American Rivers Report says River Further Imperiled by North American Energy Security and Infrastructure Act of 2015
American Rivers recently included the Susquehanna River on the list of its Top 10 “At Risk” rivers in America. The number three ranking of the Susquehanna comes as no surprise to Waterkeepers Chesapeake and our Susquehanna Riverkeepers, who have been working on issues of water quality in this watershed for over a decade.
The river suffers from multiple impairments over its 464 miles (from New York to Pennsylvania to Maryland). There is stormwater runoff with associated agricultural and urban pollution, unmanaged industrial contamination as well as nutrient and sediment impairments from the Conowingo hydroelectric dam that operates near the town of Conwingo, Maryland.
Betsy Nicholas, Executive Director of Waterkeepers Chesapeake, said that Riverkeepers who monitor water quality throughout this watershed have been ringing the alarm bells for years.
“There are a lot of problems with the Susquehanna, the source of half the freshwater that flows into the Chesapeake Bay.

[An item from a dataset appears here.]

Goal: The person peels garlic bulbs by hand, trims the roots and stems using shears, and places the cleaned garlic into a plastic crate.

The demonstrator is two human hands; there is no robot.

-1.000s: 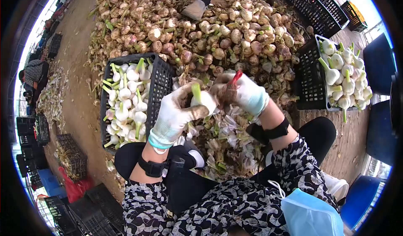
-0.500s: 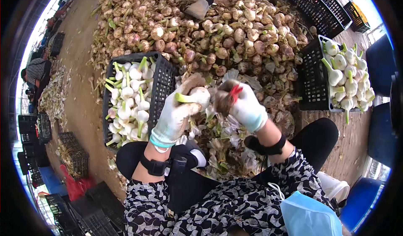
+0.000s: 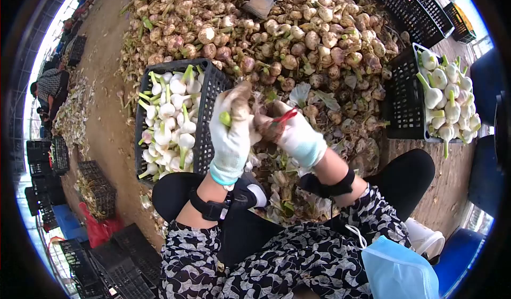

The health of this river is critically important to our region,” Nicholas said. “A bill currently working its way through Congress would compound this watershed’s problems by ceding control of Conowingo Dam to FERC [Federal Energy Regulatory Commission], a federal regulatory body that has shown little concern for protecting water quality, but key attentiveness to the interests of energy companies. Particularly in this case, states should get a say.”
“The Susquehanna River is already endangered, producing large algae blooms, and bass that have sexual mutations and cancer. This movement in Congress to take away the rights of the states and other federal agencies to protect our rivers from the negative effects of hydro-electric dams can only make things worse,” said Michael Helfrich, Lower Susquehanna Riverkeeper. “At Conowingo Dam we have one single facility that adds more pollution from the scouring of nutrients and sediment to the Chesapeake Bay than any other power plant, wastewater treatment plant, or farm field in the entire Susquehanna River Watershed. Without the states’ rights to protect themselves, the shareholders of the parent company, Exelon, will continue to profit, while the taxpayers pay the costs. While Maryland has not yet reached an agreement for Exelon to pay a fair share of the costs to reduce the pollution, the pressure needed to reach an agreement would not even be possible if not for Maryland’s right to protect its resources. A defeat of House Bill 8 is a victory for taxpayers and the waterways that they love.
Waterkeepers Chesapeake agrees with the path forward set out by American Rivers:
- Do not pass the current federal legislation ceding control of Conowingo Dam to FERC
- Maryland must hold Exelon, the company that owns Conowingo Dam, responsible for reducing sediment and nutrient releases and improving passage of migratory fish
- Bay partners must continue to reduce pollution by working – as our Riverkeepers, Harborkeepers and Coastkeepers have been working – directly in the watershed.